Reprinted with permission from CHOICE, © American Library Association.
Mauro C. Beltrametti (University of Genova, Italy)
Ettore Carletti (University of Genova, Italy)
Dionisio Gallarati (University of Genova, Italy)
Giacomo Monti Bragadin (University of Genova, Italy)
EMS Textbooks in Mathematics
August 2009, 506 pages, hardcover, 16.5 x 23.5 cm.

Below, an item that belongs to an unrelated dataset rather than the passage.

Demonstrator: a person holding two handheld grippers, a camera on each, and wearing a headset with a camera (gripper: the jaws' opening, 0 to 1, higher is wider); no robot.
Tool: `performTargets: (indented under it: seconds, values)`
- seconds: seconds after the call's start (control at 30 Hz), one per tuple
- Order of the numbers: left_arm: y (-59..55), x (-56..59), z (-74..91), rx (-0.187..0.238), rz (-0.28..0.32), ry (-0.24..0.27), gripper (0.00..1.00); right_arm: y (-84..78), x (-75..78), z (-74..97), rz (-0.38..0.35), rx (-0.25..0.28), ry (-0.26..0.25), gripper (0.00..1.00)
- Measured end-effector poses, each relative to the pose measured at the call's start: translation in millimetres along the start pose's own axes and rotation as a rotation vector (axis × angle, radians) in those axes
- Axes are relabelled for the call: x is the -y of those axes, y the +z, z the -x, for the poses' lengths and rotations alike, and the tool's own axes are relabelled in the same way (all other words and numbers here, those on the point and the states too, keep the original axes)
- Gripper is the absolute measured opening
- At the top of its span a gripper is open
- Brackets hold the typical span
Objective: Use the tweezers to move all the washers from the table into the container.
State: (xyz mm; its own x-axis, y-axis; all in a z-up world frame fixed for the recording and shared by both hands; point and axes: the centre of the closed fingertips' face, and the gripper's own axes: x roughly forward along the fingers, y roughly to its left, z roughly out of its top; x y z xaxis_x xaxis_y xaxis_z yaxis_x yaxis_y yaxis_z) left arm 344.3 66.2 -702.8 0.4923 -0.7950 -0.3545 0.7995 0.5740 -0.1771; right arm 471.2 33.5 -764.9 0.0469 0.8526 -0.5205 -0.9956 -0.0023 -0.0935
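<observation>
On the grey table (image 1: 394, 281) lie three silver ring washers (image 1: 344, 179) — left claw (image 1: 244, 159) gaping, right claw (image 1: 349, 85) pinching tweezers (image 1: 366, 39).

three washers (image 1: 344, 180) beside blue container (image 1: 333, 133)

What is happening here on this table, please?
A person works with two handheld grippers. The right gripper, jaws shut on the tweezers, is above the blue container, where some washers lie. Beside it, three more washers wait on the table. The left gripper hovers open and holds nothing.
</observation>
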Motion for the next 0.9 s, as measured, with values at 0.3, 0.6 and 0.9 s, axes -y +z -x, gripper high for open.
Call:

Among mathematical subjects, algebraic geometry arguably stands as both most ancient and most modern (with number theory, now its intimate ally, the only rival on either front). But such a long, active history creates pedagogical challenges at the undergraduate level, where the subject currently suffers systematic neglect despite its venerable centrality. Any approach that does not seem old-fashioned and naïve to some runs the risk of seeming overly sophisticated, abstruse, and remote to others, and vice versa. M. Reid's Undergraduate Algebraic Geometry (CH, Dec'89, 27-2141) strikes perhaps a perfect balance, but that short, breathless book functions as only an invitation or sampler. Here, one has a systematic development, unique in aiming at the same audience as Reid, but providing thorough preparation for eventual graduate-level study out of treatises such as the ones by Phillip Griffiths and Joseph Harris or Robin Hartshorne. Though Beltrametti and colleagues (all, Univ. of Genova, Italy) concentrate on classical topics such as Cremona transformations and omit modern tools such as Grothendieck's schemes, experts will readily detect how the modern viewpoint really informs these authors' approach, the better to smooth any future transition for students first entering the subject.
Summing Up: Recommended. Upper-division undergraduate mathematics collections.